Ces concepts seront établis sur la base d’un consensus entre tous les acteurs du transport public : designers/constructeurs de véhicules, opérateur de transport public, représentants d’usagers et autorités locales.
Le terme ‘personne à mobilité réduite’ n’inclut pas seulement les personnes handicapées, au sens traditionnel du terme (personnes en fauteuil roulant, avec une déficience visuelle ou auditive) mais aussi celles qui éprouvent des difficultés à marcher, rester debout, comprendre, les femmes enceintes, les personnes blessées, les enfants de moins de 3 ans et les personnes de plus de 65 ans ; c'est-à-dire 26% de la population européenne, près de 100 millions de citoyens (donnée Eurostat) qui ne peuvent pas utiliser correctement les transports publics.

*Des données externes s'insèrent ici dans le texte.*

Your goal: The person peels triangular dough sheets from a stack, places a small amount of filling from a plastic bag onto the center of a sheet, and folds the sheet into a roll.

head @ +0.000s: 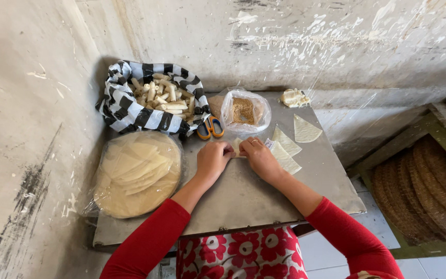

Nos sociétés sont censées garantir l’égalité des chances entre tous les citoyens. Pourtant, les personnes à mobilité réduite rencontrent encore d’énormes difficultés, notamment pour monter dans un bus ou un tramway en raison d’un écart de niveau entre le véhicule et le trottoir. Pour leur permettre de participer pleinement à la société, il faut urgemment s’assurer que le transport public en Europe devienne accessible.
Nous croyons fermement qu’un système de transport public accessible bénéficiera à tous les usagers. Il permet d’améliorer la qualité, l’efficacité, la sécurité et donc l’attractivité des transports publics, mais aussi la compétitivité de cette industrie. Ainsi, à Grenoble, suite à l’introduction d’un réseau de tramway accessible, le temps nécessaire pour la montée et la descente du tramway a été réduit. Par conséquent, la durée de voyage a diminué et moins de véhicules sont nécessaires, permettant alors une économie financière.